Replication: Synchronous across zones, async across regions

Scalability

Horizontal: Add nodes for more throughput

Writes: Scale linearly with nodes

Reads: Can add read replicas

Pattern: Start with 3 nodes (minimum for production), scale based on CPU

HA and DR

HA: 99.99% (regional), 99.999% (multi-region)

DR: Multi-region deployment, automatic failover

RPO: Zero (synchronous within region)

RTO: Automatic failover (seconds)

Cost

Expensive: $0.90/node/hour (regional), $3/node/hour (multi-region)

Trade-off: Global scale + strong consistency = high cost

Use when: Features justify cost (global scale needed)

Firestore

Overview

Serverless NoSQL document database for mobile and web applications. Real-time synchronization and offline support.

Key features: Real-time listeners, offline support, automatic scaling

When to Use

Appropriate for:

  • Mobile/web applications
  • Real-time data sync across clients
  • Serverless backend
  • Document-oriented data (JSON-like)
  • Need offline support

Don’t use when:

  • Complex queries/analytics (BigQuery)
  • High-throughput writes (Bigtable)
  • Strong ACID transactions (Spanner)
  • Relational data (Cloud SQL)

Modes

Native mode (recommended):

  • Real-time, offline, mobile SDKs
  • Strong consistency
  • Complex queries
  • Auto-scaling

Datastore mode (legacy):

  • Server SDKs only
  • Eventual consistency
  • Limited query capabilities
  • Use Native for new apps

Scalability

Automatic: Scales automatically based on load

Limits:

  • 1 write/sec per document
  • 10,000 writes/sec per database (soft limit)

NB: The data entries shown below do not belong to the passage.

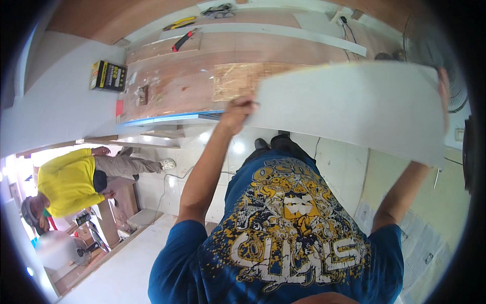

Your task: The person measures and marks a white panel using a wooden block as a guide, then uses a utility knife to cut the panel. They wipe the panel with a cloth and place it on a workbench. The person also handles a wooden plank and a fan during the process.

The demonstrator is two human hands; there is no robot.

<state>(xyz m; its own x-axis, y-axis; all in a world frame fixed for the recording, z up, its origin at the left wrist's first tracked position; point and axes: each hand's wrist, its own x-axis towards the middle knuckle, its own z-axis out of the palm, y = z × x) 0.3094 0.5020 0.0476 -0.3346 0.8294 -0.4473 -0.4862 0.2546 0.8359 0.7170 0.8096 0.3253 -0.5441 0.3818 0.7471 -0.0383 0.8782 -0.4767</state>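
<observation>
A wide white panel (349, 106) is held up in front of me, tilted over the near edge of the workbench. My left hand (237, 114) is closed on its left edge, fingers curled. At the panel's right end, the fingers of my right hand (443, 83) wrap round the far corner; the panel hides the rest of that hand. Behind the panel, a thin wooden board (235, 81) lies on the bench, partly covered by it.
The bench (167, 96) carries a utility knife (183, 41), yellow-handled pliers (179, 23), a long white strip (283, 33) and a black-and-yellow box (108, 76). A fan (458, 93) stands at the right. A person in a yellow shirt (68, 177) is at the left; a cable (169, 177) crosses the floor.
</observation>
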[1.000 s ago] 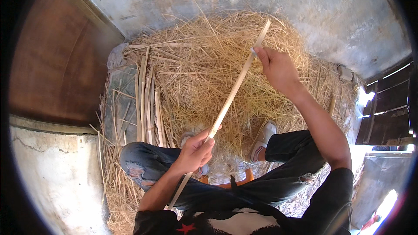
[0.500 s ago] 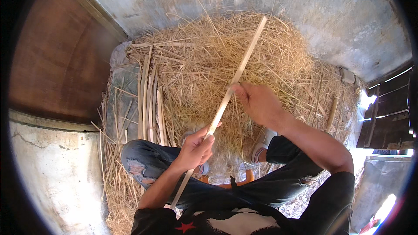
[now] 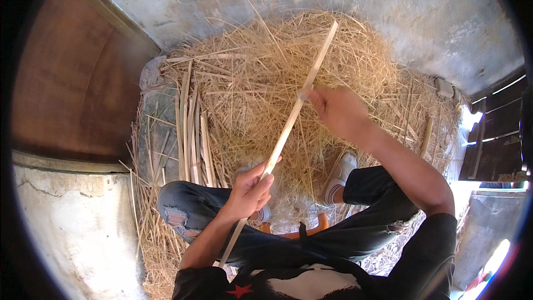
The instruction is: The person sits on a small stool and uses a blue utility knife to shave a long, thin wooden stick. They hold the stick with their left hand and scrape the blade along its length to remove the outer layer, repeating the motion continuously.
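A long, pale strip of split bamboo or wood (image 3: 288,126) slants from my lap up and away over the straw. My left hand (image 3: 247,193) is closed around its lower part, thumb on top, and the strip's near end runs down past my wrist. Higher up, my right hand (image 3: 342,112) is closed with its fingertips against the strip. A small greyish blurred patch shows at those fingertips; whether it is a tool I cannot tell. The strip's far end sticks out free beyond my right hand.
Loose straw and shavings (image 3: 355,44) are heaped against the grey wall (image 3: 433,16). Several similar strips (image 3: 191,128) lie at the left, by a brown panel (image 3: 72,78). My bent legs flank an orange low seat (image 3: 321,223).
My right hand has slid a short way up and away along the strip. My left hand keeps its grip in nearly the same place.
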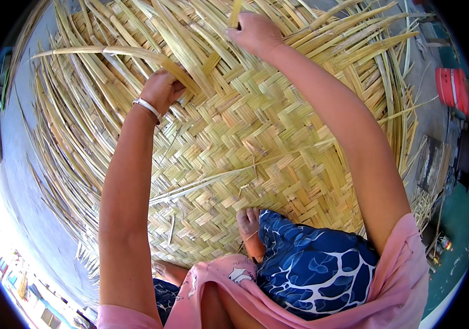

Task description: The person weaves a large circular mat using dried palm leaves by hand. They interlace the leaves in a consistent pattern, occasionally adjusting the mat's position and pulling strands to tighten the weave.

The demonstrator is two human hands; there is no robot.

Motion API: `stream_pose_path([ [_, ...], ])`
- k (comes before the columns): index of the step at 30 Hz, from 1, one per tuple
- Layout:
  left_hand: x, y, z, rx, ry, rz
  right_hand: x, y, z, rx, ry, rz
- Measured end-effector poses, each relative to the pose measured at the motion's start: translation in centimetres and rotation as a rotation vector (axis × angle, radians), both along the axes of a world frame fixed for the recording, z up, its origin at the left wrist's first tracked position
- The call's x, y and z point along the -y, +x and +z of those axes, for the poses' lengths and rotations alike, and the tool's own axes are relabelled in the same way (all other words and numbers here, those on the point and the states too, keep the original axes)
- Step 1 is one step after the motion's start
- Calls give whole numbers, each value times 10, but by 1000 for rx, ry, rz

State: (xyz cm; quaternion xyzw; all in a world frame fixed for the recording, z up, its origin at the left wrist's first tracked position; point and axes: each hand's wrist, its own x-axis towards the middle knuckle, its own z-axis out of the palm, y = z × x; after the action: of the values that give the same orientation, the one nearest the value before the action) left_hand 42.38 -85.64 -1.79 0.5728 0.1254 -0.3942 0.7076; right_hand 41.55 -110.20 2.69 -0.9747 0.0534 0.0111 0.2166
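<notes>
A large mat (278,142) of flat yellow-green reed strips lies under me, woven in a diagonal pattern. At its far left working edge, my left hand (163,90) is closed on a reed strip (130,51) that arches away to the left. Farther off and to the right, my right hand (254,34) pinches another strip (235,12), whose end sticks up past the top of the view. Between the hands, several loose strips (190,49) fan out from the weave. The tips of my left fingers are partly hidden by the strip.
My bare foot (248,220) rests on the woven part near me. Long unwoven strips (75,137) spread over the grey floor (21,164) at left. At right are a red bag (453,90), a dark board (432,164) and small clutter (444,242).
</notes>
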Motion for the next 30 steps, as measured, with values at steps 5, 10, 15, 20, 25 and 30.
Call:
stream_pose_path([
  [5, 7, 2, 7, -21, 99, -106, 15, -44, -4, 126, 50, -117],
  [10, 2, 3, 4, -16, 22, -148, 12, -61, -8, 19, 137, -311],
  [15, 2, -17, 5, 118, -142, 297, 28, -55, -17, -108, 606, -359],
  [20, 23, -32, 30, 379, 325, 87, 20, -61, -9, -83, 744, -386],
  [25, 29, -15, 14, 359, 321, 92, 23, -60, -17, -83, 765, -360],
  [30, 25, -34, 15, 499, 334, 225, 24, -66, -16, -86, 782, -367],
])
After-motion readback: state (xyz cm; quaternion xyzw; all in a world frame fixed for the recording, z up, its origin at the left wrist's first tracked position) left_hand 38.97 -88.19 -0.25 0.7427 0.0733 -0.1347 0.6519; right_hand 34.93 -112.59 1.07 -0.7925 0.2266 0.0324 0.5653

Pattern: Distribute writes across documents (avoid hotspots)

HA and DR

Multi-region: Automatically replicated

SLA: 99.999% (multi-region)

Backups: Export to Cloud Storage (manual or scheduled)

PITR: Not native (use exports)

Cost

Pay per: Reads, writes, deletes, storage

Free tier: 1 GB storage, 50K reads, 20K writes/day

Cheaper than: Cloud SQL for small, variable workloads

Bigtable

Overview

Wide-column NoSQL database for high-throughput, low-latency workloads at massive scale. HBase-compatible.

Key features: Petabyte scale, <10ms latency, high throughput

When to Use

Appropriate for:

  • Time-series data (IoT, metrics, logs)
  • High throughput (>100K QPS)
  • Large analytical workloads (MapReduce, Dataflow)
  • IoT data ingestion
  • Financial data (tick data)
  • Ad tech (real-time bidding)

Don’t use when:

  • Small dataset (<1 TB) or low throughput
  • Need transactions (Spanner)
  • Need SQL (Cloud SQL, BigQuery)
  • Document model better (Firestore)

Architecture

Row key: Single key, determines data distribution

Column families: Group related columns

Sparse: Not all rows have all columns

Important: Row key design critical for performance (avoid hotspots)

Scalability

Horizontal: Add nodes for more throughput

Linear scaling: Throughput increases with nodes

Minimum: 3 nodes production (1 node dev)

Pattern: ~10K QPS per node

HA and DR

Replication: Optional (cross-region or multi-cluster)

Backups: Scheduled or on-demand

Consistency: Eventual consistency (replication)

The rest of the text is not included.